The reason to do encryption in software is that the encryption can be replaced as existing crypto techniques become thoroughly broken. If you have a chip that does it in hardware, you're permanently limited to a given crypto scheme and probably limited in how long the key can be. Thus, if we conclude in a year that 256 bits really isn't enough, you get to either buy a new drive that does AES512 or switch to software crypto. At that point, you've paid the added expense of the outboard crypto chip, but have gotten little from it.

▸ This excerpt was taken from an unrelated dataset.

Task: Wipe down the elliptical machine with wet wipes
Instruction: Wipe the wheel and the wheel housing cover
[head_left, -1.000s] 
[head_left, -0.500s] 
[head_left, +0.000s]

If you want to design something like this, start by creating a standard for communicating with crypto processors and creating a standard programming language for configuring these dedicated processors to handle various types of crypto. Put the control over the encryption in the hands of the OS where it should be, rather than in the hands of hardware manufacturers many of whom have repeatedly cut corners in their crypto implementations in the past. Do I trust crypto hardware? Not as far as I can throw it. How do you generate a good random number in such limited hardware, for one? How do we know they didn't incorporate a back door master key---two copies of the key that is actually used for encrypting the data, one encrypted with your AES key, one encrypted using a public key for the NSA or the Chinese government or even an organized crime syndicate---if we can't see the source code? How do we know that the AES key is even used to encrypt the data on disk at all and isn't just used as an authentication mechanism like those crappy "secure flash" devices? I mean, this entire concept just has disaster written all over it....
Hardware crypto just doesn't make sense. I trust hardware to do one thing: execute programs. Anything that requires a greater degree of trust should be done in software so that it can be readily audited and subject to verification if desired.